I am planning my sixth Camino, and this time I want to do it "properly" -- start at home and get all the way to Fisterra! Which makes it a looooong walk, because I live in Poland (in Gdańsk).

I already know that the walk through Poland will be a very lonely one (literally NO pilgrims), and thus I want to choose such a Camino in Germany which will make it easier (more arrows, accomodation, more pilgrims, and so on). Sadly, my German isn't too good just yet, and because of that I cannot use the German websites.

Could someone please help me, and tell me which of the German Jakobswegs are the most popular? My choice of the Polish route will be based on where it has to end to be close to the starting point of the next one in Germany.

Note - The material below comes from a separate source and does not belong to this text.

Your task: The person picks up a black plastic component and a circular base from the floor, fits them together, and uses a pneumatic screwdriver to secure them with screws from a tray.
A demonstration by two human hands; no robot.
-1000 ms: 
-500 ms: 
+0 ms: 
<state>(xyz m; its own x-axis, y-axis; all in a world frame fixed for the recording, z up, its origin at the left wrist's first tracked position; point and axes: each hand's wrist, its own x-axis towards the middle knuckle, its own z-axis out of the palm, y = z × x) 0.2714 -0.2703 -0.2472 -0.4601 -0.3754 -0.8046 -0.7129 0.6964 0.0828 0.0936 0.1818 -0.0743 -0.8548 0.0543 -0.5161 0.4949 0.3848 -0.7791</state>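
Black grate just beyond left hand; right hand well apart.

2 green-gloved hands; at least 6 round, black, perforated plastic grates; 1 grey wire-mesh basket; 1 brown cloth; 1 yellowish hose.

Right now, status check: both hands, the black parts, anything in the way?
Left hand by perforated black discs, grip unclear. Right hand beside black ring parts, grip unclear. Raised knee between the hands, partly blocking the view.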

Any German speakers here to help? :) All prilgrims that have already walked the way in Germany?

Greetings to you all!
 

domigee

Veteran Member
Camino(s) past & future
2020? Looks like.... nowhere! 😁
Hello Adeczka!
I walked a Jakobsweg in Germany and Austria, following the Danube but going the other way! My German is (very) basic but you can buy the guide books in any Tourist office and the maps are very clear, also give you details of accommodation. Unfortunately we didn't keep them, (weight!) as there were several of them.

What prompts me to answer your query is that the ONLY pilgrim we met was Polish, from Warsaw and he was going to Santiago!

In case it helps, here's the itinerary we followed.
In Germany: Schopheim, Brandenburg, Titisee, Donaueschingen, Mohringen, Beuron, Sigmaringen, Riedlingen, Ehingen, Ulm, Gunzburg, Dillingen, Donauworth, Rennetschofen, Weichering, Vohburg, Weltenberg, Matting, Worth, Bogen, Deggendorf, Hofkirchen, Passau.

In Austria: Engelhartszell, Aschach, Linz, Au on der Donau, Grein, Ybbs, Melk, Oberloiben, Zwentendorf, Greifenstein, Wien, Schonau, Hainburg.

Then on to Bratislava.

It is a beautiful route! We walked it from August 10 arriving in Bratislava on September 15.
But as I said, we only met ONE other pilgrim. It may not be what you're looking for! Other people may advise you on more popular routes.

All the best, Dominique.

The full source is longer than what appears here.